Task goal:
The lines from the top of the listing through the one containing "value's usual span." are to be retyped exactly, with no other lines.
************
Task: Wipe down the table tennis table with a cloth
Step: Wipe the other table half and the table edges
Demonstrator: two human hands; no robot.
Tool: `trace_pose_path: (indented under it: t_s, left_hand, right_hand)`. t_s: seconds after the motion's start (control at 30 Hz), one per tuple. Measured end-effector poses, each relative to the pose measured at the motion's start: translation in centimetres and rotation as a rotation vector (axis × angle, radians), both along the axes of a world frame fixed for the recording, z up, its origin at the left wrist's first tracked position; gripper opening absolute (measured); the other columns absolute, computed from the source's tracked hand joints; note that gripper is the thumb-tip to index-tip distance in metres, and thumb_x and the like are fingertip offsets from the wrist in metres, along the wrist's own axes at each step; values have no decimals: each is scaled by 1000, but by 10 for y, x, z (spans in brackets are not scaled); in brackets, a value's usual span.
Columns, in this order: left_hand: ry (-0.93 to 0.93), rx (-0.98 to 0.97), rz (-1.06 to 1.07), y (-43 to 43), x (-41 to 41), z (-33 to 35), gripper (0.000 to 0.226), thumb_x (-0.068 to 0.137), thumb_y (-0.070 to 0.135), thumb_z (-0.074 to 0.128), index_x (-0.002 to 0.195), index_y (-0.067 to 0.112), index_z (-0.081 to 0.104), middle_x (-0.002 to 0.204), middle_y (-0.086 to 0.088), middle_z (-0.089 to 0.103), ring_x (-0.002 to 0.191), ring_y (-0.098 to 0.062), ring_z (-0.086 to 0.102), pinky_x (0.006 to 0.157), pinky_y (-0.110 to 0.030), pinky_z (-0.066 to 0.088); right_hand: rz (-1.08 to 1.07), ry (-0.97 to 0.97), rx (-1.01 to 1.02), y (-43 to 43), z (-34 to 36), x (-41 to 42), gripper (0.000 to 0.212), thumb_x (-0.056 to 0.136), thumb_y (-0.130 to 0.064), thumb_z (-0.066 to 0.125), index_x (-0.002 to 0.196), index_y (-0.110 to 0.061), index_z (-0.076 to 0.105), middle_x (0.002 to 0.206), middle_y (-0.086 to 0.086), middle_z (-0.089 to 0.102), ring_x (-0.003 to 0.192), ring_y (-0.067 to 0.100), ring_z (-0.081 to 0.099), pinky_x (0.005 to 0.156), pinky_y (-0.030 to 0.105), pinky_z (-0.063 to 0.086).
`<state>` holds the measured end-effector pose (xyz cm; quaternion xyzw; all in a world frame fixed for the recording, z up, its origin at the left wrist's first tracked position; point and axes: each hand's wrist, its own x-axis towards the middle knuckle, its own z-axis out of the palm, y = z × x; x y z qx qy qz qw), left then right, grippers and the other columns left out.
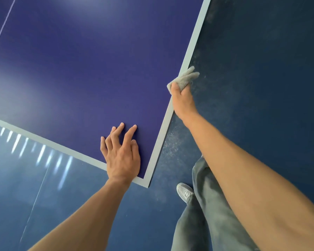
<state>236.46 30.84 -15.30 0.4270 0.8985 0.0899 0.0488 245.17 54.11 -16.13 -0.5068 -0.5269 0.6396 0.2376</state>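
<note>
Our right hand (181, 98) squeezes a bunched gray cloth (184, 78) against the white side edge of the blue table tennis table (80, 69). Our left hand (121, 153) rests flat near the table's corner, fingers spread. Beside the table stand our gray pants (207, 205) and white shoe (185, 192).

I find nothing readable, no text, brand or number on the table (83, 73), none on the shoe (184, 192) at five o'clock

There were one counter (80, 78), one grey cloth (186, 78), one white shoe (185, 192) and two hands: the left hand (123, 156) and the right hand (181, 98).
</note>
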Motion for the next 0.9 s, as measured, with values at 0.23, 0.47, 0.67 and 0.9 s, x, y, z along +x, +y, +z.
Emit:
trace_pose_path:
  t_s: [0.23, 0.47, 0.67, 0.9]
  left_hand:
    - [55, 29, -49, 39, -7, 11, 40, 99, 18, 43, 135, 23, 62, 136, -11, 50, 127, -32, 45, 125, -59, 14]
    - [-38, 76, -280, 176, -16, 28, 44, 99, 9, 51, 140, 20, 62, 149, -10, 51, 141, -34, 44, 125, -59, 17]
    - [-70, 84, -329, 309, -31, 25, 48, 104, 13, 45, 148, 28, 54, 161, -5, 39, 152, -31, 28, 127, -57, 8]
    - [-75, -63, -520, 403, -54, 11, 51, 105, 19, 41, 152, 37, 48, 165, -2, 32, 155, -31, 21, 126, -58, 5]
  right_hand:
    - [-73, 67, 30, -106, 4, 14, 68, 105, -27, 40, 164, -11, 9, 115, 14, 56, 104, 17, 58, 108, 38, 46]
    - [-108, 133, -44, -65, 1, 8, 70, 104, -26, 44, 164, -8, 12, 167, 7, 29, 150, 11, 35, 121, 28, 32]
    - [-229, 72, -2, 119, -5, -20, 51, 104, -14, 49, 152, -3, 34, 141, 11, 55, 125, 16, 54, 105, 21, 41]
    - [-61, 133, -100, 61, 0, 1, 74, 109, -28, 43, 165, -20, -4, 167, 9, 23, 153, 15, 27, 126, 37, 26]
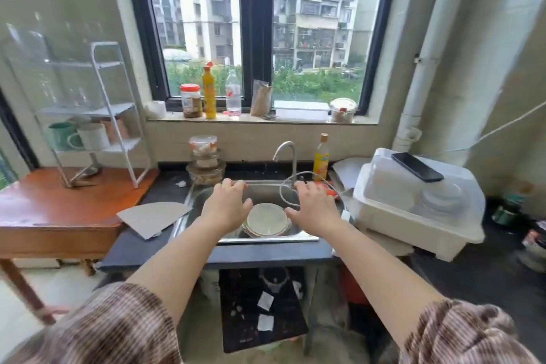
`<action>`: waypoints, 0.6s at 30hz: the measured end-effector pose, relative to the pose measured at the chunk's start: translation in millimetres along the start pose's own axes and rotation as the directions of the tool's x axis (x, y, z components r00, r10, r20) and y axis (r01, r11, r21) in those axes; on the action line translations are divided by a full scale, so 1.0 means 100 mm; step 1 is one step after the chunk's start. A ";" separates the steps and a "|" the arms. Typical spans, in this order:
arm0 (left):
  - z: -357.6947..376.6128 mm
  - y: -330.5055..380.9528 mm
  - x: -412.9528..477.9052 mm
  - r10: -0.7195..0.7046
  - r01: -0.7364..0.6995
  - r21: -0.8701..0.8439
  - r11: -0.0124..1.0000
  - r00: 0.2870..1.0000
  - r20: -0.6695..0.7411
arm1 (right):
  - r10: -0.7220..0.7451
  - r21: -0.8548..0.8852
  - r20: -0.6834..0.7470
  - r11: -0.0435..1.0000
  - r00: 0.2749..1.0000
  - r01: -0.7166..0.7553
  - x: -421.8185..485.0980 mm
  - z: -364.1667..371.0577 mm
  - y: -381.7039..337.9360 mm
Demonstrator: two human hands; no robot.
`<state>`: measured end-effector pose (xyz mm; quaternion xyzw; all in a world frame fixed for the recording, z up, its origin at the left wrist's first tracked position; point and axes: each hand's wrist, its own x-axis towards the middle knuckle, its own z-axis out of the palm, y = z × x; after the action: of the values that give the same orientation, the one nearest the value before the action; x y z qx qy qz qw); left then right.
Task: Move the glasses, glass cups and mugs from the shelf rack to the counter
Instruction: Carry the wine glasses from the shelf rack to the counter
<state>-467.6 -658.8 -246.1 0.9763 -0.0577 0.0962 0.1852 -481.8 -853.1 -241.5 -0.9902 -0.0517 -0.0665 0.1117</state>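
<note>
A white wire shelf rack (110,103) stands on the wooden table at the left. Clear glasses (77,94) sit on its upper and middle shelves, blurred and hard to separate. On the lower shelf are a green mug (60,134), a white mug (93,136) and a brownish cup (113,130). My left hand (227,205) and my right hand (314,207) are stretched out over the steel sink (266,190), fingers spread, holding nothing. Both hands are well right of the rack.
The wooden table (44,204) adjoins a dark counter (165,186) holding a grey cardboard piece (153,216). Plates (267,220) lie in the sink under a tap (286,154). Stacked containers (205,161), a bottle (321,156) and a covered dish rack (413,201) with a phone (416,166) flank it.
</note>
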 end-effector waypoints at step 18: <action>-1.78 -3.25 2.07 -0.285 0.302 0.001 0.953 0.901 -0.328 | -0.459 0.027 -0.115 0.885 0.881 0.465 3.38 0.38 -3.51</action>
<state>-247.7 -307.4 -154.0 0.9491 0.1238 0.2276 0.1790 -185.6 -474.2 -154.8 -0.9410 -0.2819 -0.1420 0.1219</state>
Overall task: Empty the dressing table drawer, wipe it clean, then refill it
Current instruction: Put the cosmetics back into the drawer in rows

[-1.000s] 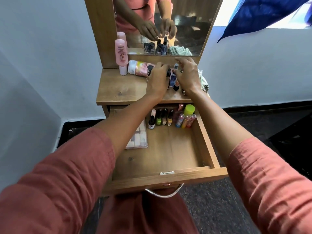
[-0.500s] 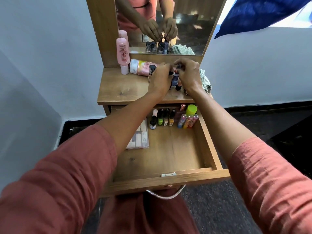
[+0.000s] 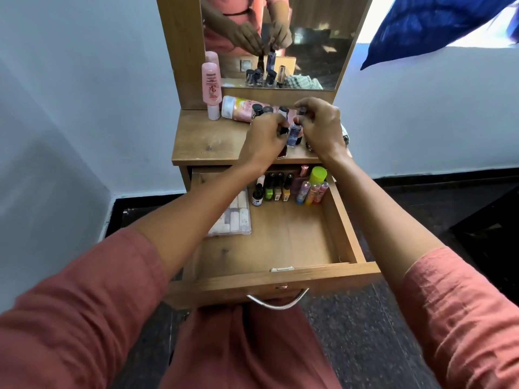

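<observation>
Lifting off the wooden desk [image 3: 207,136] since a moment ago, the left hand [image 3: 266,138] curls round a small dark-capped bottle [image 3: 284,131] and the right hand [image 3: 320,127] pinches a slim blue-violet bottle [image 3: 294,133] by its cap. Forearms reach forward over the open wooden drawer [image 3: 280,279], where a row of small bottles [image 3: 283,189] lines the back; refilling seems under way.

We catch dark lettering running down the pink tube [image 3: 211,85], too blurred to read. On the lying bottle [image 3: 241,108], two letters look like "XO", nothing more. The small bottles [image 3: 276,189] in the drawer [image 3: 345,228] carry labels, but we cannot read their print.
</observation>
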### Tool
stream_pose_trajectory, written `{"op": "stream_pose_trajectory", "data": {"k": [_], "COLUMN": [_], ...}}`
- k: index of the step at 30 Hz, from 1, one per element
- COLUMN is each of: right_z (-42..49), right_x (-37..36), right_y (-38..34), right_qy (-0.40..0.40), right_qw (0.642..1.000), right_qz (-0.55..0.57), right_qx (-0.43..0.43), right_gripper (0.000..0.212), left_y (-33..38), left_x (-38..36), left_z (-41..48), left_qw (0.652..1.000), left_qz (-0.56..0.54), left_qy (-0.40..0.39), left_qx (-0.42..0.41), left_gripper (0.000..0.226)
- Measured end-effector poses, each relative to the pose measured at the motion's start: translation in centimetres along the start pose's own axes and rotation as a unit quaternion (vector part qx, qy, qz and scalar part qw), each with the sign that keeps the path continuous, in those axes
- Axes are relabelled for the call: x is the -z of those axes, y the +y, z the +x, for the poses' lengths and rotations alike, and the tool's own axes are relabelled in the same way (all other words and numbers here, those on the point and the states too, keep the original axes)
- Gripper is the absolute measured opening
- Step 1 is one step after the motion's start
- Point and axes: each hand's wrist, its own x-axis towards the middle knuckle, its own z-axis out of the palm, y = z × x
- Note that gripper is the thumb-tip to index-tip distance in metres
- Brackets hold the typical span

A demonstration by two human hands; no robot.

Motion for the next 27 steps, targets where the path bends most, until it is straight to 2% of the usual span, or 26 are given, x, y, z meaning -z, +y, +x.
{"op": "stream_pose_trajectory", "data": {"k": [7,18,27], "right_z": [-3.6,-7.8,-8.7], "right_x": [0.9,-1.1,-2.5], "right_y": [0.6,5.0,6.4], "right_qy": [-0.001,-0.097,-0.135], "right_qw": [1.0,0.992,0.983], "right_qz": [-0.003,-0.074,-0.119], "right_qx": [-0.003,-0.035,-0.029], "right_gripper": [0.025,0.021,0.022], "left_y": [0.1,-2.5,-3.7], "left_x": [-0.9,-4.8,-6.2], "left_z": [-3.6,-6.5,-7.0], "left_qw": [1.0,0.992,0.989], "left_qz": [0.001,0.033,0.037], "left_qy": [-0.021,-0.104,-0.122], "left_qx": [0.0,0.061,0.071], "left_gripper": [0.018,0.024,0.025]}}
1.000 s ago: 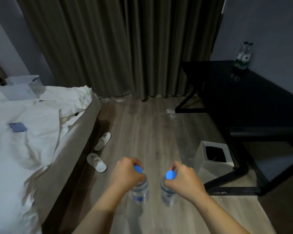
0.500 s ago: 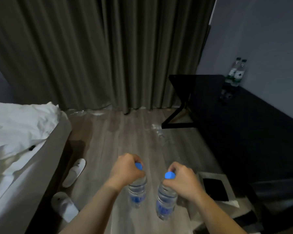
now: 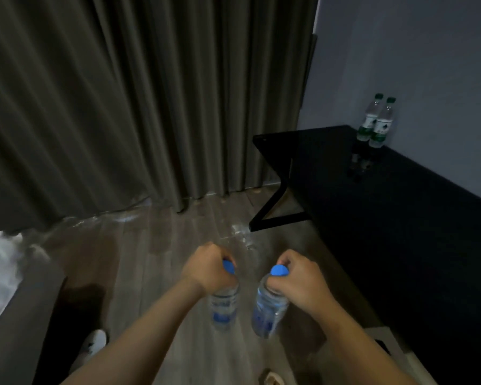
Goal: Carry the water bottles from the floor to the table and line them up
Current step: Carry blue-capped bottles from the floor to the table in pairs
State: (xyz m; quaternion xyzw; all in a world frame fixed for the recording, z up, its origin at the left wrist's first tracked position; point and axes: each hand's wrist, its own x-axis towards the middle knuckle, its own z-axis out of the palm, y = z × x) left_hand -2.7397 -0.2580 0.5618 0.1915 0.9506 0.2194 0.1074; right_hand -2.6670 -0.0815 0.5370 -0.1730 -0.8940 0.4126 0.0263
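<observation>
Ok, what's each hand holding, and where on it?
Left hand grips the left bottle by its neck, right hand the right bottle likewise.

I move nearer the table [image 3: 400,218], and everything slides left.
The table looks bigger and fills the right side now, and the two green-capped bottles [image 3: 376,120] on it look closer. The bed [image 3: 0,262] slips to the left edge, only one slipper [image 3: 96,341] shows, and the bin [image 3: 383,337] is almost out at the bottom. I see more of the left bottle [image 3: 225,307] and the right bottle [image 3: 268,309].
</observation>
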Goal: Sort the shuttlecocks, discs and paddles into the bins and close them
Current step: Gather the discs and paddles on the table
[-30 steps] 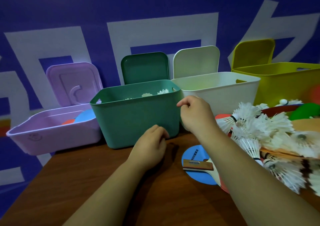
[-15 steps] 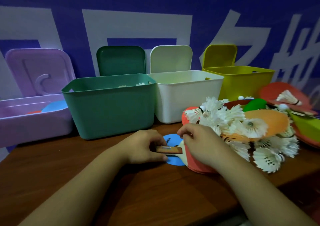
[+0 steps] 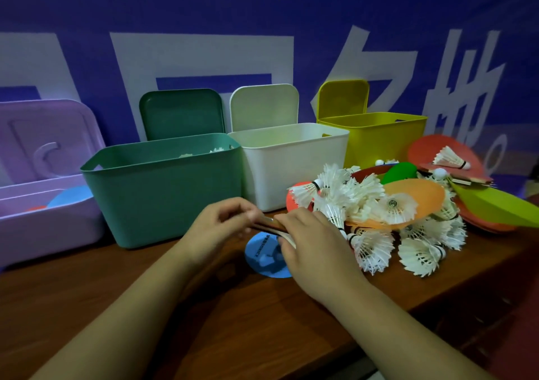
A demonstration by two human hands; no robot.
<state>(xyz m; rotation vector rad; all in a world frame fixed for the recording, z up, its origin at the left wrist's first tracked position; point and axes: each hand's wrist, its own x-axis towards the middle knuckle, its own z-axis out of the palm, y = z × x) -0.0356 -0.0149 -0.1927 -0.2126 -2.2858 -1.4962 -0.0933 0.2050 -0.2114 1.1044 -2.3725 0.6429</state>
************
Worked solution:
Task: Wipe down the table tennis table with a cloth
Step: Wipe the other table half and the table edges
Demonstrator: two human hands; no robot.
Tool: `trace_pose_path: (indented under it: t_s, left_hand, right_hand)`. t_s: seconds after the motion's start (control at 30 Hz), one per tuple. Measured end-effector poses, each relative to the pose measured at the motion's start: translation in centimetres and rotation as a rotation vector (axis × angle, radians), both along the axes of a world frame fixed for the recording, z up, its origin at the left wrist's first tracked position; gripper opening absolute (measured); the other columns absolute, computed from the source's tracked hand joints; note that gripper is the thumb-tip to index-tip distance in metres, and thumb_x and the like are fingertip offsets from the wrist in metres, along the wrist's own axes at each step; values have no decimals: each is scaled by 1000, but by 10 for y, x, z (spans in brackets are not scaled); in brackets, a value's usual span.

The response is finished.